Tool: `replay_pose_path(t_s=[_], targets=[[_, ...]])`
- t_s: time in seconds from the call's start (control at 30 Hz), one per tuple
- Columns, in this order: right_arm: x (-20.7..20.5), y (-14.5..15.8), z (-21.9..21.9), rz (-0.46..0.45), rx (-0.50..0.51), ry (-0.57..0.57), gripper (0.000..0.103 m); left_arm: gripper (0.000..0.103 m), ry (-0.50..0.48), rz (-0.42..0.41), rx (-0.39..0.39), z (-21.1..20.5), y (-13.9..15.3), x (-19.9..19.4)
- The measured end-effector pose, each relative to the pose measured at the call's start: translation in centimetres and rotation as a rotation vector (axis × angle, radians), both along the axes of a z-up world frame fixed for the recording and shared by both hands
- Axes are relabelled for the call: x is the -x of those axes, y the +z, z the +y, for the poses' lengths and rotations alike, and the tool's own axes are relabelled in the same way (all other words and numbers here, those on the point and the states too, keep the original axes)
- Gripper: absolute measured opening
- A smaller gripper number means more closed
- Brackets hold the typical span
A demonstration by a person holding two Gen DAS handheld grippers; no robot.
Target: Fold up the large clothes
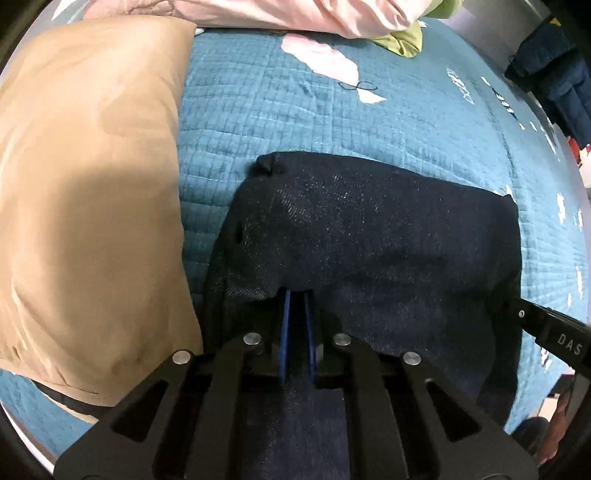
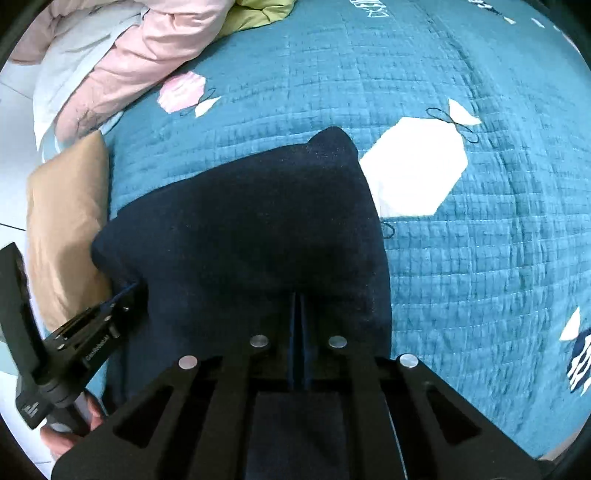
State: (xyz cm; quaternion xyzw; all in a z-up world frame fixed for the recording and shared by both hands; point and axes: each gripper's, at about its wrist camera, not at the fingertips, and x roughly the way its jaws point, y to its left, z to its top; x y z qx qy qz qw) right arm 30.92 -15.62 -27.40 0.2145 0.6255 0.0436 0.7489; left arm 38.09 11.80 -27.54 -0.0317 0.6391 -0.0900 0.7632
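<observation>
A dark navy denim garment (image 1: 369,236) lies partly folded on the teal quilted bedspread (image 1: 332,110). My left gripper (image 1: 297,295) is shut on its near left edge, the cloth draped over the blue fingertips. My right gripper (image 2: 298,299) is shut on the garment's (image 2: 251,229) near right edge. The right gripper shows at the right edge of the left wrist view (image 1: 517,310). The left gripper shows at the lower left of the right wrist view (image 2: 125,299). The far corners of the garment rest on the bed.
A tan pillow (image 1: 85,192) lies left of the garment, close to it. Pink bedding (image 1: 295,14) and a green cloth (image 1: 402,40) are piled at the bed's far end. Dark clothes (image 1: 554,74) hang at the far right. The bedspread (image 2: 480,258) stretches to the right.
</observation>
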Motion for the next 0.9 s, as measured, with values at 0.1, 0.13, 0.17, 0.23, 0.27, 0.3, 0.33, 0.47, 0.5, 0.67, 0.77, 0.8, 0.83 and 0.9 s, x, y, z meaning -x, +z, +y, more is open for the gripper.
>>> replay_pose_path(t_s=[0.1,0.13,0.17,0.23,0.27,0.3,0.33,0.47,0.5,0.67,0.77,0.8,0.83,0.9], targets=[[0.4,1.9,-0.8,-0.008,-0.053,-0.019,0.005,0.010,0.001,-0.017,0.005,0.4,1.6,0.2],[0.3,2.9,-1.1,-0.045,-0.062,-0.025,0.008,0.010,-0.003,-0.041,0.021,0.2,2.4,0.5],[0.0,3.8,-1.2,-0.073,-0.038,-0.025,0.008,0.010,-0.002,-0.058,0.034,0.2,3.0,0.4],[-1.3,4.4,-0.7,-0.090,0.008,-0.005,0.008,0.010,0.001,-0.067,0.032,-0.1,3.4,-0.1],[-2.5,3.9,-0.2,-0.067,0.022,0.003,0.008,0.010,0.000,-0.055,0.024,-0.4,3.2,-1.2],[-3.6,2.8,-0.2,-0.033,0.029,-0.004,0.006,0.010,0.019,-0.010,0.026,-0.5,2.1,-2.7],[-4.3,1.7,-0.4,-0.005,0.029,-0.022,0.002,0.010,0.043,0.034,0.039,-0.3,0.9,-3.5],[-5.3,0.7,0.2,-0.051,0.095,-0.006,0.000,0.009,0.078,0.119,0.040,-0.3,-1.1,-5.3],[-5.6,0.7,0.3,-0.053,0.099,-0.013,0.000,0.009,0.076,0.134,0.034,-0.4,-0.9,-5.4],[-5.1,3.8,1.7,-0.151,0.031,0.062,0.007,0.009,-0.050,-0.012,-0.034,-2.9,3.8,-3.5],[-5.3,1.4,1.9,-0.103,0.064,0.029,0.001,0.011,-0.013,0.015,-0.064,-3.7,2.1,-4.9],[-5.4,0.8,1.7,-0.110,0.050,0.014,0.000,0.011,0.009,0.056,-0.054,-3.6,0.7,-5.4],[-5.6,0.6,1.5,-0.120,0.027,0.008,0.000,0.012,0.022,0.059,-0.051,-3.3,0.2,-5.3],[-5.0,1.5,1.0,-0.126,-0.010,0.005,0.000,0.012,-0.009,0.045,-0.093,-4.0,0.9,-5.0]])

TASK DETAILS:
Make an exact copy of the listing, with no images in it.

SOLUTION FOR THIS TASK:
Tool: `replay_pose_path(t_s=[_], targets=[[_, ...]])`
- t_s: time in seconds from the call's start (control at 30 Hz), one per tuple
- Columns, in this order: right_arm: x (-20.7..20.5), y (-14.5..15.8), z (-21.9..21.9), rz (-0.46..0.45), rx (-0.50..0.51), ry (-0.57..0.57), gripper (0.000..0.103 m); left_arm: gripper (0.000..0.103 m), ry (-0.50..0.48), rz (-0.42..0.41), rx (-0.39..0.39), z (-21.1..20.5), y (-13.9..15.3), x (-19.9..19.4)
- The measured end-effector pose, each relative to the pose measured at the call's start: translation in centimetres and rotation as a rotation vector (axis × angle, radians), both along the axes of a z-up world frame fixed for the recording and shared by both hands
- Axes are relabelled for the call: x is the -x of those axes, y the +z, z the +y, for the poses' lengths and rotations alike, and the tool's own axes are relabelled in the same way (all other words and numbers here, those on the point and the states too, keep the original axes)
- Gripper: absolute measured opening
- A smaller gripper number means more closed
- Brackets hold the typical span
A demonstration by a person holding two Gen DAS handheld grippers; no robot.
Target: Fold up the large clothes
State: (xyz cm; quaternion xyzw; all in a z-up world frame fixed for the recording and shared by both hands; point and axes: each gripper's, at about its wrist camera, not at the fingertips, and x roughly the way its jaws point, y to its left, z to its top; x y z qx qy qz qw) right arm 30.92 -15.62 -27.40 0.2145 0.6255 0.0436 0.7489; left arm 38.09 11.80 -27.54 -0.0317 0.6391 -0.0900 0.7632
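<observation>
A dark navy denim garment (image 1: 369,236) lies partly folded on the teal quilted bedspread (image 1: 332,110). My left gripper (image 1: 297,295) is shut on its near left edge, the cloth draped over the blue fingertips. My right gripper (image 2: 298,299) is shut on the garment's (image 2: 251,229) near right edge. The right gripper shows at the right edge of the left wrist view (image 1: 517,310). The left gripper shows at the lower left of the right wrist view (image 2: 125,299). The far corners of the garment rest on the bed.
A tan pillow (image 1: 85,192) lies left of the garment, close to it. Pink bedding (image 1: 295,14) and a green cloth (image 1: 402,40) are piled at the bed's far end. Dark clothes (image 1: 554,74) hang at the far right. The bedspread (image 2: 480,258) stretches to the right.
</observation>
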Motion for the next 0.9 s, as measured, with values at 0.1, 0.13, 0.17, 0.23, 0.27, 0.3, 0.33, 0.47, 0.5, 0.67, 0.77, 0.8, 0.83 and 0.9 s, x, y, z meaning -x, +z, +y, more is open for the gripper.
>>> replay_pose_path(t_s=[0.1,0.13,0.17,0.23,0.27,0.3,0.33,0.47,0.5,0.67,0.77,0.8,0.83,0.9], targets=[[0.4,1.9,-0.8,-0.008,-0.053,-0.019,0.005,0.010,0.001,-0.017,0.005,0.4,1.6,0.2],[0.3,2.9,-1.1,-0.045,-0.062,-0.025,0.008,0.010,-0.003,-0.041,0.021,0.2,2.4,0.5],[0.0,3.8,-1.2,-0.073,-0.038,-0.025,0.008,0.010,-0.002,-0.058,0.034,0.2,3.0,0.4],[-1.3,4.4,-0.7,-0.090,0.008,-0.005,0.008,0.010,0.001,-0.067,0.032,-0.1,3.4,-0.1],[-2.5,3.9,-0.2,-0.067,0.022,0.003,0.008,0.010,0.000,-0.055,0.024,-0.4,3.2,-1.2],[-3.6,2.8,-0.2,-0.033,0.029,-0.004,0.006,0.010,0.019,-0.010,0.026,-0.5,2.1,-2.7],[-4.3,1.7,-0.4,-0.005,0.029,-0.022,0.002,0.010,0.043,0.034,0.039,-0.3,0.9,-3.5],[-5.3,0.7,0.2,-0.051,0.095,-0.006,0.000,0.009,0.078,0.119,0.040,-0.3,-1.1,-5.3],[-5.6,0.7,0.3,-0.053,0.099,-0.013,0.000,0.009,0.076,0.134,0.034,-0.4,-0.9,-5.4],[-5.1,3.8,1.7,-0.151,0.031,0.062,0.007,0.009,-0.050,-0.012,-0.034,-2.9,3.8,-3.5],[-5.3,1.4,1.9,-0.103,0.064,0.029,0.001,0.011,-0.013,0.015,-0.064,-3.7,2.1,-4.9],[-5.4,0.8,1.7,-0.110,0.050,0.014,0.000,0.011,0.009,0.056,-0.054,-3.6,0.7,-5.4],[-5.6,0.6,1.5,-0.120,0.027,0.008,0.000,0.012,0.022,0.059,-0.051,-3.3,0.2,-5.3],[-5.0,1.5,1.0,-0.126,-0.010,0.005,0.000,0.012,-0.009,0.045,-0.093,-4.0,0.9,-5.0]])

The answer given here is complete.